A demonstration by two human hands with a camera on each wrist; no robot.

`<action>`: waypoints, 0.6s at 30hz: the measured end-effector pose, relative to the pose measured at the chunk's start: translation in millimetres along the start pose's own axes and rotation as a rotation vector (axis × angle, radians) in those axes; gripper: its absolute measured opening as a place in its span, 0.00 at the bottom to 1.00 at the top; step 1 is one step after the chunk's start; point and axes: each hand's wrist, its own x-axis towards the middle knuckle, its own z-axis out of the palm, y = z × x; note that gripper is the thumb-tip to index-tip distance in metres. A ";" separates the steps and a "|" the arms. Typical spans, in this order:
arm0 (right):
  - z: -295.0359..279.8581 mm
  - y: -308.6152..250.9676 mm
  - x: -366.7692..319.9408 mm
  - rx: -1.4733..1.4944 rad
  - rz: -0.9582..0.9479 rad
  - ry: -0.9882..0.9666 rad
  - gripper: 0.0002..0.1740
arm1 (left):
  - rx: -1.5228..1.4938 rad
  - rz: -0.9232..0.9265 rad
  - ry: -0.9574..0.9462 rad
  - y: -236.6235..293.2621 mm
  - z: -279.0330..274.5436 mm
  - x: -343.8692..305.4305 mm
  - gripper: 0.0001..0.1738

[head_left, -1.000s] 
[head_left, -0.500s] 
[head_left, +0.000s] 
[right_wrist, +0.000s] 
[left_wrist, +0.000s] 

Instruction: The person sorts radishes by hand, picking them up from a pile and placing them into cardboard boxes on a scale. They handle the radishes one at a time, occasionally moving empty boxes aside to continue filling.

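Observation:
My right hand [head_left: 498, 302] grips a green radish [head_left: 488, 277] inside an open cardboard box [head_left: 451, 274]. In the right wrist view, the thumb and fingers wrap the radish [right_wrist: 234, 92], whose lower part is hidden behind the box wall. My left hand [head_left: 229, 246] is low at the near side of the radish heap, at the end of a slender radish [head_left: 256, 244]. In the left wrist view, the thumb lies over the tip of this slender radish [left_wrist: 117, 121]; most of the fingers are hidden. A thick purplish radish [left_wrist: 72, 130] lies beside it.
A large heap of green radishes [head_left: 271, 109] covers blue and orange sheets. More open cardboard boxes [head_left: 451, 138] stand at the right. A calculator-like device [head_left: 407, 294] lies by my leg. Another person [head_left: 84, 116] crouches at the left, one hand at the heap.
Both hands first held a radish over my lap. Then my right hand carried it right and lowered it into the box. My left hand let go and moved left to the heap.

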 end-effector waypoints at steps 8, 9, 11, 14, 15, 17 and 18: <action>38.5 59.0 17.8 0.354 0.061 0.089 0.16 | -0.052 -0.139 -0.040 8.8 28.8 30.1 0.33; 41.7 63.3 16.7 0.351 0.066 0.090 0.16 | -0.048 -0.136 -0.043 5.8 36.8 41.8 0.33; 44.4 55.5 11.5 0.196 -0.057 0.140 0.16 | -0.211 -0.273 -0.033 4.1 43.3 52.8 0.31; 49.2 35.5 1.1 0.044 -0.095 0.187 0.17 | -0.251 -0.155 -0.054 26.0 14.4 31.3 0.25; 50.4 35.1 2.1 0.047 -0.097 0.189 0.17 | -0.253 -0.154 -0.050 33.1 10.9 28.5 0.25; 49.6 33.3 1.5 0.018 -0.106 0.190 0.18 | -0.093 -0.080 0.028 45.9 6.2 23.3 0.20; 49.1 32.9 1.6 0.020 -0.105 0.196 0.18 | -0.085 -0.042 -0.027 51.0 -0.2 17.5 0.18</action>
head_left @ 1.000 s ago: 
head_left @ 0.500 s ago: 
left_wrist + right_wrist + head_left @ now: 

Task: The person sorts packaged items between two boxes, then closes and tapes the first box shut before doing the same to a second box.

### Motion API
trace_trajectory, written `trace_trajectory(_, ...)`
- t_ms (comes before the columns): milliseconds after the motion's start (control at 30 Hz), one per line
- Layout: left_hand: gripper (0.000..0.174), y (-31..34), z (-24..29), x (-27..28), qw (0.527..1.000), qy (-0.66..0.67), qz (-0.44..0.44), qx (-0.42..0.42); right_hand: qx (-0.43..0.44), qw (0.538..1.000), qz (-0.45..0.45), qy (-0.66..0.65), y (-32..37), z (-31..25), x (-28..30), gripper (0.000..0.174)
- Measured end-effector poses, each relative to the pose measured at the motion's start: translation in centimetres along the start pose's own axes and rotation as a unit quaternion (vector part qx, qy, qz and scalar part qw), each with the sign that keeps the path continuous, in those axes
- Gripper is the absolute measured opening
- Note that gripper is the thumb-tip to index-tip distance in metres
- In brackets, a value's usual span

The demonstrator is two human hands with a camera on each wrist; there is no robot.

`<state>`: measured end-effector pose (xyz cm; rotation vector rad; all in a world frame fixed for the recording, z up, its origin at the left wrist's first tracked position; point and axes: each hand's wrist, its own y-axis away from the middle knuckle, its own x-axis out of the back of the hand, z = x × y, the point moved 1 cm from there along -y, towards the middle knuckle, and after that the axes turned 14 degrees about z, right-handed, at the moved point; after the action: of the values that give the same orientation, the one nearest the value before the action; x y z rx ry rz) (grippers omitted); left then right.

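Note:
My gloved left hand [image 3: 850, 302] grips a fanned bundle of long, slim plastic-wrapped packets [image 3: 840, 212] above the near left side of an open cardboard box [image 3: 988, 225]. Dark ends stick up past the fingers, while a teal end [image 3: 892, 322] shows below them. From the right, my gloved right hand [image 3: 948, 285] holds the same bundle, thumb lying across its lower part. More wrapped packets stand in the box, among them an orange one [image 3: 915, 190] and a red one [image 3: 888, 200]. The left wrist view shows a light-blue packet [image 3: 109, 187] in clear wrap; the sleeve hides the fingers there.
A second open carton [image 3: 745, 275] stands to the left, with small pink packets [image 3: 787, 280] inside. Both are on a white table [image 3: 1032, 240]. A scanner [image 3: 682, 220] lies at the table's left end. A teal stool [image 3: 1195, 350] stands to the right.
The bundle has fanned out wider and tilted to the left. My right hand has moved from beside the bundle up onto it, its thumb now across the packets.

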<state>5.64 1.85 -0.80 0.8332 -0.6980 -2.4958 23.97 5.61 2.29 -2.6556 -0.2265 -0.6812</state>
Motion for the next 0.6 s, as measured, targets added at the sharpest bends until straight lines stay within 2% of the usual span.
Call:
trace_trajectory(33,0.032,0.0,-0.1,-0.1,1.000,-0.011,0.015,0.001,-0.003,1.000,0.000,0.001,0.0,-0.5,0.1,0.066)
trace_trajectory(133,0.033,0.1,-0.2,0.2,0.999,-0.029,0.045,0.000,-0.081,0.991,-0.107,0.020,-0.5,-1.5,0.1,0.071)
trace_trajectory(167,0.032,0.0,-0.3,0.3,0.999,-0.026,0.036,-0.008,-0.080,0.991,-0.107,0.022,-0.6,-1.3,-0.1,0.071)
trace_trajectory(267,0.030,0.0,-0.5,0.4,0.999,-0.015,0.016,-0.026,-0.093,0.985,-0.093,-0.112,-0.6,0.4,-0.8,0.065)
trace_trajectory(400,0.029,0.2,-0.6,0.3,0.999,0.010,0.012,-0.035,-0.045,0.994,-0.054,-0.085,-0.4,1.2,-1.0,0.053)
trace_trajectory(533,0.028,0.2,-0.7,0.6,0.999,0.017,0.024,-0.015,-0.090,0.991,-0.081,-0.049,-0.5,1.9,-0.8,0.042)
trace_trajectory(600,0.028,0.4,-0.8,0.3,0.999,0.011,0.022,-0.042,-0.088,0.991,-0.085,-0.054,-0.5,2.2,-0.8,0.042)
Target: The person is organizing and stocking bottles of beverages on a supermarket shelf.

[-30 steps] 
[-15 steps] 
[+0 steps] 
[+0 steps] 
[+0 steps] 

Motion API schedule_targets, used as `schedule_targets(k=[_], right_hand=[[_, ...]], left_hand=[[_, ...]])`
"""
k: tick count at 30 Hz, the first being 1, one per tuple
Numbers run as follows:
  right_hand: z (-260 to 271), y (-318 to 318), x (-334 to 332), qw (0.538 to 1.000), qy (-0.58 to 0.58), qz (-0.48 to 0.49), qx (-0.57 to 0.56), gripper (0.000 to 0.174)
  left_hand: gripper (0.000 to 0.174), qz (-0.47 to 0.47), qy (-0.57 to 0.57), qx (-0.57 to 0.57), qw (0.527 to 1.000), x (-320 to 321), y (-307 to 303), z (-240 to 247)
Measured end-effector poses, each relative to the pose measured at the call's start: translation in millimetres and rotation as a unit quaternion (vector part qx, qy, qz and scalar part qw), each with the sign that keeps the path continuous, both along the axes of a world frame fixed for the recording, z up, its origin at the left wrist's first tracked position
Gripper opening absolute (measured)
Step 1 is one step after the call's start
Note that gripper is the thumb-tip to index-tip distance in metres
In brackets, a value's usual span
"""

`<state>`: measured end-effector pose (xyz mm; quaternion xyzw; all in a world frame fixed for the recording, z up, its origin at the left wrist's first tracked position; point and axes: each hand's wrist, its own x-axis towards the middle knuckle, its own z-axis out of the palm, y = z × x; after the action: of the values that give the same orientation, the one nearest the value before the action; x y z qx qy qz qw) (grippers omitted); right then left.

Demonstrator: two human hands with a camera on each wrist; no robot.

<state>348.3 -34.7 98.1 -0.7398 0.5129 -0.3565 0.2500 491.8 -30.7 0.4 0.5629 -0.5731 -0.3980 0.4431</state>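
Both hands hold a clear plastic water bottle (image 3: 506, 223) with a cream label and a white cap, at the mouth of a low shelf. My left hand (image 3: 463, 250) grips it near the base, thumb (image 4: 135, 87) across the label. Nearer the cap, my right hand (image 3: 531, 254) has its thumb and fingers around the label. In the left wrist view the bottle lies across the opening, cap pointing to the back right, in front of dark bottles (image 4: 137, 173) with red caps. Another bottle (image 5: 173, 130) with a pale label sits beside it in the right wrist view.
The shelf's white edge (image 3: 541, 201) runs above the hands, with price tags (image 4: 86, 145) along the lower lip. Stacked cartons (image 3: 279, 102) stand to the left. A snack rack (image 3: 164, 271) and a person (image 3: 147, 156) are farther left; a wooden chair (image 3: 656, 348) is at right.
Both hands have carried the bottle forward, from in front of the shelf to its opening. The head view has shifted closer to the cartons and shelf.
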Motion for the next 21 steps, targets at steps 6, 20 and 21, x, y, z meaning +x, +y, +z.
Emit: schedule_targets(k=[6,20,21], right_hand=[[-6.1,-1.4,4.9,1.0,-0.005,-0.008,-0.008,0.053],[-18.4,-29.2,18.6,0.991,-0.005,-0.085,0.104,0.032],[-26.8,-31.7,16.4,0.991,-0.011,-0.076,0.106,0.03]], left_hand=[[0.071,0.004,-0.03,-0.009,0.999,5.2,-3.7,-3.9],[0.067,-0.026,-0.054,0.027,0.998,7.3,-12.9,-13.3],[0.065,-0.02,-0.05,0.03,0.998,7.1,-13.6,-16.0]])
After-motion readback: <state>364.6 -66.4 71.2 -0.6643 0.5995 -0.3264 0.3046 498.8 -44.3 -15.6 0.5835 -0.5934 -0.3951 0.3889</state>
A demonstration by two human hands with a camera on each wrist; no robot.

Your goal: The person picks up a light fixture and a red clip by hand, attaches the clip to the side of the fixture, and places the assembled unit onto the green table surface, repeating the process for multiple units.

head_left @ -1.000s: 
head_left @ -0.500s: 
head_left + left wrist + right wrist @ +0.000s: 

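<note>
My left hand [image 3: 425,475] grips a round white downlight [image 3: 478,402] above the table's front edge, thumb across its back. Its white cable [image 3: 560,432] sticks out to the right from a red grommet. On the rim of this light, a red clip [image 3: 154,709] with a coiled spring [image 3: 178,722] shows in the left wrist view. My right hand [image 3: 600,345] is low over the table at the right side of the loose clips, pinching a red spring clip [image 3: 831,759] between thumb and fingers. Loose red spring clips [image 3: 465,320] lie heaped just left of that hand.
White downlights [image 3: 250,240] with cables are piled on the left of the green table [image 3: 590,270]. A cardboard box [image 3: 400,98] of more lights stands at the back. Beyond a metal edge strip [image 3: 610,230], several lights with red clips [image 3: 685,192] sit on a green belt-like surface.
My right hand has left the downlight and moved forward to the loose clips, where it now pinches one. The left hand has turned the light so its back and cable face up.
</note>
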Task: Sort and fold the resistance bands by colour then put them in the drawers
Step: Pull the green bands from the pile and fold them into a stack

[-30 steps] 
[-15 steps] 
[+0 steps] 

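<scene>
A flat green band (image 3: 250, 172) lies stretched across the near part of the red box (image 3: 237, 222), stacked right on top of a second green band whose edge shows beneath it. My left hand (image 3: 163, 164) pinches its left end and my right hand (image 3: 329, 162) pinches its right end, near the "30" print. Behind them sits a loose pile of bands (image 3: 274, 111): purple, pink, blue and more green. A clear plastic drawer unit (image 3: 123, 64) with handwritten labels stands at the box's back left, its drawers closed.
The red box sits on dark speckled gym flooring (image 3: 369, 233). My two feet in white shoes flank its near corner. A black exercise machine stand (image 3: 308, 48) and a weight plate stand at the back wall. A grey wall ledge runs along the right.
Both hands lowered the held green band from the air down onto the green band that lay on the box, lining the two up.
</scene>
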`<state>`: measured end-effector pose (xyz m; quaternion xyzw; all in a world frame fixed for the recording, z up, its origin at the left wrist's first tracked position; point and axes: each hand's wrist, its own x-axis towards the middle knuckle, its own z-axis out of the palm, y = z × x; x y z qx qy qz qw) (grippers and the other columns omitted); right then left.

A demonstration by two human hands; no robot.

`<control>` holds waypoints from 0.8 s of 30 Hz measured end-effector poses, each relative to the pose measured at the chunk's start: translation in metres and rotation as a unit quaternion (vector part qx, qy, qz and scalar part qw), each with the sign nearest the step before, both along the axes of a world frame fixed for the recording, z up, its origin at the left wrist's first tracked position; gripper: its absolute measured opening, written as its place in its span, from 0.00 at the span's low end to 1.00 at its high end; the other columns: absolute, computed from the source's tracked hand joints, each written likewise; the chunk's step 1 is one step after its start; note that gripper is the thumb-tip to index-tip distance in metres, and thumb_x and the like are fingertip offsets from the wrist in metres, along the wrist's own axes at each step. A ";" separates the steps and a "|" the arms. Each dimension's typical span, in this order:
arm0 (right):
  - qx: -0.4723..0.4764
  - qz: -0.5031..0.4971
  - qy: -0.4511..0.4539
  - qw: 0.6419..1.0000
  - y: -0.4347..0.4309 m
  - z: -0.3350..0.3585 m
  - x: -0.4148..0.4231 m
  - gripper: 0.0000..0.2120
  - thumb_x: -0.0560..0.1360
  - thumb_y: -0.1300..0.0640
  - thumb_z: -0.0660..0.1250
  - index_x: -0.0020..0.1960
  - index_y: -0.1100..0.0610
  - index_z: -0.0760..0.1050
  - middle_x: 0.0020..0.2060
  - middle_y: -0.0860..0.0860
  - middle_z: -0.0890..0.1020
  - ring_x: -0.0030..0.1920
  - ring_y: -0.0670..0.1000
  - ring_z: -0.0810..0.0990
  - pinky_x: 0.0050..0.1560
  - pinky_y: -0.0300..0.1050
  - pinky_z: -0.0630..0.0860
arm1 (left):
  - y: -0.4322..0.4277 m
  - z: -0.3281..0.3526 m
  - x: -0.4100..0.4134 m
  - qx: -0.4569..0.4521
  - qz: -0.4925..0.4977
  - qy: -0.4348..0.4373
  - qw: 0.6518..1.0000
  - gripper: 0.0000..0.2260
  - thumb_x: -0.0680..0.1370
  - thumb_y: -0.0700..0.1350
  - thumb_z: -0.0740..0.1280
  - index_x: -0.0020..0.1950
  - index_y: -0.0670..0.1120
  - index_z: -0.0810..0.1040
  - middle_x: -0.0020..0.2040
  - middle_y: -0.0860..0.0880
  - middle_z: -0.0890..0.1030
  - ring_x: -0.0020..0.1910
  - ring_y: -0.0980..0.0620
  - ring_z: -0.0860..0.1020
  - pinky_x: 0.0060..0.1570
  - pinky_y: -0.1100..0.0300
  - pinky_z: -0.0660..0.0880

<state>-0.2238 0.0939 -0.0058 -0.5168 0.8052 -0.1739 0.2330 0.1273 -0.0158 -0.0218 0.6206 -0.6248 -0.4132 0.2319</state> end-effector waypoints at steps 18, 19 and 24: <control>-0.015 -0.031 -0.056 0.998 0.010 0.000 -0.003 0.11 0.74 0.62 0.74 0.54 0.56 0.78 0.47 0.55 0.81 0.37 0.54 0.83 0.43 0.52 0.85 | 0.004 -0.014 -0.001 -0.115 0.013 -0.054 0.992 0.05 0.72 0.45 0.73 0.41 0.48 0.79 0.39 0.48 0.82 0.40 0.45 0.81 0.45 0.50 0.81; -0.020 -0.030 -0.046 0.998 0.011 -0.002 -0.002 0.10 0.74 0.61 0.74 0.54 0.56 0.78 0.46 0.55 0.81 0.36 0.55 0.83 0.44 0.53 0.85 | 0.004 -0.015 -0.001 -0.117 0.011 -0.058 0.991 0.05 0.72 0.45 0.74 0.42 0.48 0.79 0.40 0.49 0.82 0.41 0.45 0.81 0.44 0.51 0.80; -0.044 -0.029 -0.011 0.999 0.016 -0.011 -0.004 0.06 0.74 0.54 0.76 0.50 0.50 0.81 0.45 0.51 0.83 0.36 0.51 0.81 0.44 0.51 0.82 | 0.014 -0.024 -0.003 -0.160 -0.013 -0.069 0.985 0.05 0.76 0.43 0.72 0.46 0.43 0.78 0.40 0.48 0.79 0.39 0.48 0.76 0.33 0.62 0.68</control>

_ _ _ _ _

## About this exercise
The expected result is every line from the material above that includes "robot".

## Exercise output
A demonstration by two human hands with a camera on each wrist; no robot.
The demonstrator is two human hands with a camera on each wrist; there is no robot.
Demonstrator: two human hands with a camera on each wrist; no robot.
A demonstration by two human hands with a camera on each wrist; no robot.
A demonstration by two human hands; no robot.

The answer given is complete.